Strategy& reports:25

By the year 2020, an entire generation, Generation C (for ‘connected’), will have grown up in a primarily digital world. Computers, the Internet, mobile phones, texting, social networking - all are second nature to members of this group.

And their familiarity with technology, reliance on mobile communications, and desire to remain in contact with large networks of family members, friends, and business contacts will transform how we work and how we consume.

Some observers assume such ‘transformations’ automatically translate to major, positive impacts on economic growth and productivity. But do they?

Before we reprise our answer to this question - which is essentially the same question as the subject of this chapter, the impact of the Internet on productivity - we need to underscore that we have discussed and analyzed ways in which measured living standards, as reflected by increases in labor productivity, are impacted by the direct and indirect channels of Internet-related economic activity. We did not discuss impacts on consumer surplus or what Greenstein and Nagle called ‘digital dark matter’, economic activity that cannot be seen because it is beyond the production boundary set by national accountants when they tally up GDP. This would take us to non-market uses of household time, where changes due to connectivity may indeed be dramatic but for which economic implications are unclear.

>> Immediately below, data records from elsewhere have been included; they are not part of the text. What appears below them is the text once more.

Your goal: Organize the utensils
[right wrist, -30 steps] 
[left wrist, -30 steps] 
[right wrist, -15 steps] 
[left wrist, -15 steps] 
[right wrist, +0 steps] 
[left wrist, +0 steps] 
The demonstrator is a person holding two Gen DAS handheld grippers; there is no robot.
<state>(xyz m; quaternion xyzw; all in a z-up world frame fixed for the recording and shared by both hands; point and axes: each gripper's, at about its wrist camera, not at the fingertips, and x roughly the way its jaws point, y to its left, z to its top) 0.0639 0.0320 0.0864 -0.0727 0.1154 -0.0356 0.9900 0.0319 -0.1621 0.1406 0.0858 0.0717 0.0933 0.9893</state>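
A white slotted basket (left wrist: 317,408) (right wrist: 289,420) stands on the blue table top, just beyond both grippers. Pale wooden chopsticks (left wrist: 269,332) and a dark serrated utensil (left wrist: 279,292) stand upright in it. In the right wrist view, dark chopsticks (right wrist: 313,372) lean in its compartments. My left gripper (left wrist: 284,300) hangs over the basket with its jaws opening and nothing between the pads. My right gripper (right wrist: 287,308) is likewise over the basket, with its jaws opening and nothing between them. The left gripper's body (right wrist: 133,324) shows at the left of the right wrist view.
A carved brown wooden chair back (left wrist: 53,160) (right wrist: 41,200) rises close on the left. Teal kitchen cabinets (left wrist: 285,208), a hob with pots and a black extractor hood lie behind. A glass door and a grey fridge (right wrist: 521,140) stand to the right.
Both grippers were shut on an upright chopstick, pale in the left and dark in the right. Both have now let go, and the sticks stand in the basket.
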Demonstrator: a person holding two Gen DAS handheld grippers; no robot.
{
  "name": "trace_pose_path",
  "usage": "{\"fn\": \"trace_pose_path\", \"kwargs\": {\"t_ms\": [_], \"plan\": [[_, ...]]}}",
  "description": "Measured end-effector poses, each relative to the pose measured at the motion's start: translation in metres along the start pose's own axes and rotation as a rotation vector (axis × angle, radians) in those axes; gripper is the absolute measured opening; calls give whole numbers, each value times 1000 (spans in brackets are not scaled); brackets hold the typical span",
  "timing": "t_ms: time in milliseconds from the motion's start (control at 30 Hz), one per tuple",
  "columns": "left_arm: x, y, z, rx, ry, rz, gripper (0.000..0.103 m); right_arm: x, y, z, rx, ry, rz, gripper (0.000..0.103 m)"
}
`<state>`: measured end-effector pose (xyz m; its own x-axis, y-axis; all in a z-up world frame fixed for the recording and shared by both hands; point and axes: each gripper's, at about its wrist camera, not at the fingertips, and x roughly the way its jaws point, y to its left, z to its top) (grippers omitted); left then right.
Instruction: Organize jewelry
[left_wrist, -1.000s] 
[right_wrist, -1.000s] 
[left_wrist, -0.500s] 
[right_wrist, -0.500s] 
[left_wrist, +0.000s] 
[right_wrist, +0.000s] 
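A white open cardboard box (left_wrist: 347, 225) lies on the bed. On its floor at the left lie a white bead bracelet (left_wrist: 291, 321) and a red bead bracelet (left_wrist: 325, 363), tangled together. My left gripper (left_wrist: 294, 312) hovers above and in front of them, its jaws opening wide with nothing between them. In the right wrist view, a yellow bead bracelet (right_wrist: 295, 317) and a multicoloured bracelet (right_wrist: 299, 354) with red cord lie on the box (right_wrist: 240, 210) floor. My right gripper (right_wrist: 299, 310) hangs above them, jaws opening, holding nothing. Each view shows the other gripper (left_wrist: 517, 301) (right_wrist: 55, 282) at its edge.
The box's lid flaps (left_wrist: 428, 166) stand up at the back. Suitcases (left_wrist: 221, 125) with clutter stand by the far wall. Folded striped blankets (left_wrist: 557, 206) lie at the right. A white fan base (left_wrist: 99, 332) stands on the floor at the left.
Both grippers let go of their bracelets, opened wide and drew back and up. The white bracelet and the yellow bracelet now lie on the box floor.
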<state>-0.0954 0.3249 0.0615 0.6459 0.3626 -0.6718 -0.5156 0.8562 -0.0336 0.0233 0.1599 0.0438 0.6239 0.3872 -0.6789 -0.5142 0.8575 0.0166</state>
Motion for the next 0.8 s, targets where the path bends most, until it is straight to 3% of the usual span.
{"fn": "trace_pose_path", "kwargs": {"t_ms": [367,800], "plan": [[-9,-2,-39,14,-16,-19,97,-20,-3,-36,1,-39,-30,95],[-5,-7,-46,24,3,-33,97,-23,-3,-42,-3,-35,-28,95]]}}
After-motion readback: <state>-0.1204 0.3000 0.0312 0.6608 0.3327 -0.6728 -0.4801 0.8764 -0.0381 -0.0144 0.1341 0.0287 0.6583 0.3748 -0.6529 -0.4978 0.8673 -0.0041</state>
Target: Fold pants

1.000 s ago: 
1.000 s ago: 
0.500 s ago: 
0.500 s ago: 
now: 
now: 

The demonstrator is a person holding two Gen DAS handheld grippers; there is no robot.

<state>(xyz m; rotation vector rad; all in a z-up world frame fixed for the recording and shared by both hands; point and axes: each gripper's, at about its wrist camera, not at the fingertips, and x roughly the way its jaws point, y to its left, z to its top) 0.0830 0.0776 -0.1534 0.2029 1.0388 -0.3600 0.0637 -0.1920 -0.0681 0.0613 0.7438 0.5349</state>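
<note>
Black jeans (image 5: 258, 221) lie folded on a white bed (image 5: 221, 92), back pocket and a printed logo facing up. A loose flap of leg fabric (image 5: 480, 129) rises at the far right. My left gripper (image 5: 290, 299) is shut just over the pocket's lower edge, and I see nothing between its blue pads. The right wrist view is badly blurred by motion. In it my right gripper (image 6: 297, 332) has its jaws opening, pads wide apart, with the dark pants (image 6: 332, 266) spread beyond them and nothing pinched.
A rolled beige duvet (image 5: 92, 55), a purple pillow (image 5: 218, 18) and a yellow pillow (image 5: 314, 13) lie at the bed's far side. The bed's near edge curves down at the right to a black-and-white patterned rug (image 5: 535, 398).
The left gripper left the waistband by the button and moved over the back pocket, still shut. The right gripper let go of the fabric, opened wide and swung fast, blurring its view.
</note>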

Household and business connectivity has increased dramatically since the late 1990s, however, suggesting that the economic impacts of the diffusion of digitization are creep­ing into the statistics. By analyzing the productivity experience of the last dozen or so years and discounting the extraordinary productivity experience of the late 1990s (as Gordon would have us do), we are able to rely on trends established during the period described by some as the Internet second wave.

Because roughly half of this period is affected by the global financial crisis and its aftermath, this is difficult terrain. Outcomes are a blend of supply and demand (and short- and long-term) influences, and because we also must delve rather deep into the statistics to see what is going on, it is not a straight­forward exercise to discern the trends that will influence productivity in the future.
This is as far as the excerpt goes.